C'est
l'un des films les plus étranges qu'il m'ait été donné de voir.
Pas seulement à cause de sa durée de près de 7 heures, un film
certes divisé en quatre parties, ce qui permet de faire des pauses
pour comprendre ce que je venais de voir, que par sa manière
d'aborder son sujet. Hitler, un
film d'Allemagne n'est pas un
documentaire sur Hitler, et je ne suis même pas sûr que ce soit un
documentaire, c'est un film qui fait le procès d'Hitler, pour
reprendre l'expression de Serge Daney. Pour Hans Jürgen Syberberg,
il est impossible de faire jouer Hitler par un comédien, Hitler, en
tant qu'incarnation du mal suprême du 20ème siècle ne peut pas
être interprété (mal ou bien interprété, tout comme son
idéologie ne prête pas vraiment à l'interprétation). On entend
parfois sa voix dans des extraits de ses discours. Ce n'est pas un
question de ressemblance, de vraisemblance, mais une question de
dignité. Dans la première heure du film, on aperçoit une figure
qui évoque Hinkel, le personnage de Chaplin dans Le
Dictateur, Chaplin premier
cinéaste au monde à juger Hitler par le cinéma, Chaplin à qui le
dictateur nazi a volé la moustache. Alors Syberberg décide de le
figurer en tant que marionnette qui sera manipulé par un
marionnettiste.
Le
grand cirque de l'histoire d'Hitler peut commencer. Un Monsieur
Loyal, sorte de procureur, raconte cette histoire pleine de l'amour
de la mort, de la guerre et de la haine. Sur l'écran se déploie un
décor de cirque pour narrer l'histoire ce « clown »
qu'était Hitler, de ce raté qui n'a jamais été accepté aux
Beaux-Arts, contrairement à Fritz Lang qu'il jalousait, de ce
végétarien qui avait une horreur du sang, de cet ami des animaux
qui se faisait photographier avec un berger allemand pour faire viril
mais qui avait un petit Médor à la maison. Derrière le décor du
cirque, Syberberg projette des images de nazis, des extraits de films
d'époque, des photos des camps. Le tout est filmé dans un hangar
immense, et donne un effet de visuel surprenant entre les très
grandes images du fond et les petits hommes devant elles, comme si
les hommes étaient écrasés par l'Histoire. Ce kitsch, constant à
l'écran, est partie prenante du film, c'est une volonté de faire de
Hitler, un film d'Allemagne
un film kitsch car Hitler aimait le kitsch, ce mauvais goût que
certains considèrent comme du bon goût. Hitler aimait ces défilés
grandiloquents donc ridicules, Hitler aimait ces costumes militaires
blancs, Hitler s'aimait lui-même.
Un
acteur incarne Krause, le majordome du tyran. Krause pendant une
bonne demi-heure parle de son maître, il raconte combien il était
terriblement banal et minable. Hitler mettait 22 minutes chrono pour
sortir de son pyjama et mettre son uniforme, Hitler lisait les
journaux le matin, Hitler avait des colères noires. Un autre acteur
joue un gros général nazi qui, pendant qu'il mange une saucisse,
raconte que gamin, le petit Adolf se faisait fouetter par son papa.

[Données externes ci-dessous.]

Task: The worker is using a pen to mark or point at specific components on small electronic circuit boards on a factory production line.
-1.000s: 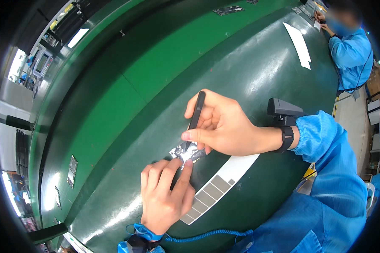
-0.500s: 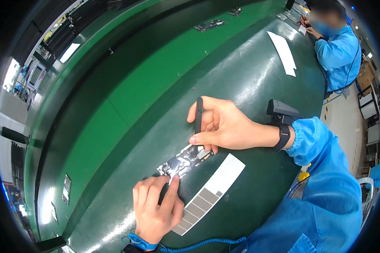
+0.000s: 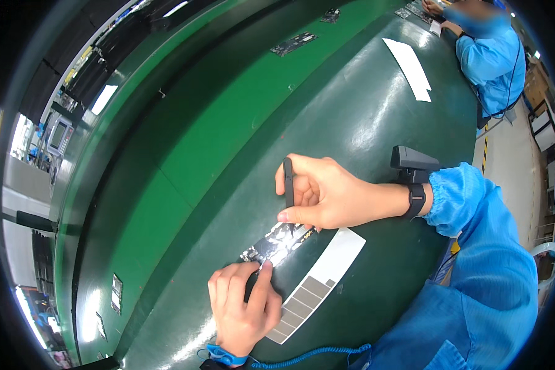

Dans ce procès à Hitler, ces témoins à la décharge sont toujours
contredits par les images projetées. Mais la vie personnelle
d'Hitler n'est qu'une suite d'anecdotes insipides. C'est le ratage de
sa vie qui le pousse à se venger. Hitler passait ses soirées à
regarder des films (on apprend qu'il a fait modifier la fin du film
Le Juif Süss,
censurant la vengeance des Juifs sur leurs tortionnaires). Hitler se
voyait comme un artiste, l'équivalent de Wagner et Lang. Il se
voyait comme le plus grand artiste de la mort et de la terreur. La
mort et la terreur, remontant régulièrement comme une nausée,
intéressent beaucoup plus les gens que la gentillesse. Sept heures
pour faire le procès d'Hitler, c'est beaucoup et c'est peu à la
fois, mais il devait être fait, quitte à le faire à un sinistre
pantin et non à Hitler en personne.
Les
captures qui illustrent ce texte sont issues du DVD (en 4 disques)
édité en 2012 par Floris Films. Le film, en format 1:37 garde son
grain d'époque. Les quatre parties ont pour titre Le
Graal (1 h 31 min) Un
rêve allemand (2 h 08 min) La
Fin du conte d'hiver (1 h 33
min) Nous, les enfants de
l'Enfer (1 h 40 min). Hitler,
un film d'Allemagne est un
coproduction entre l'Allemagne, la France et la Grande-Bretagne.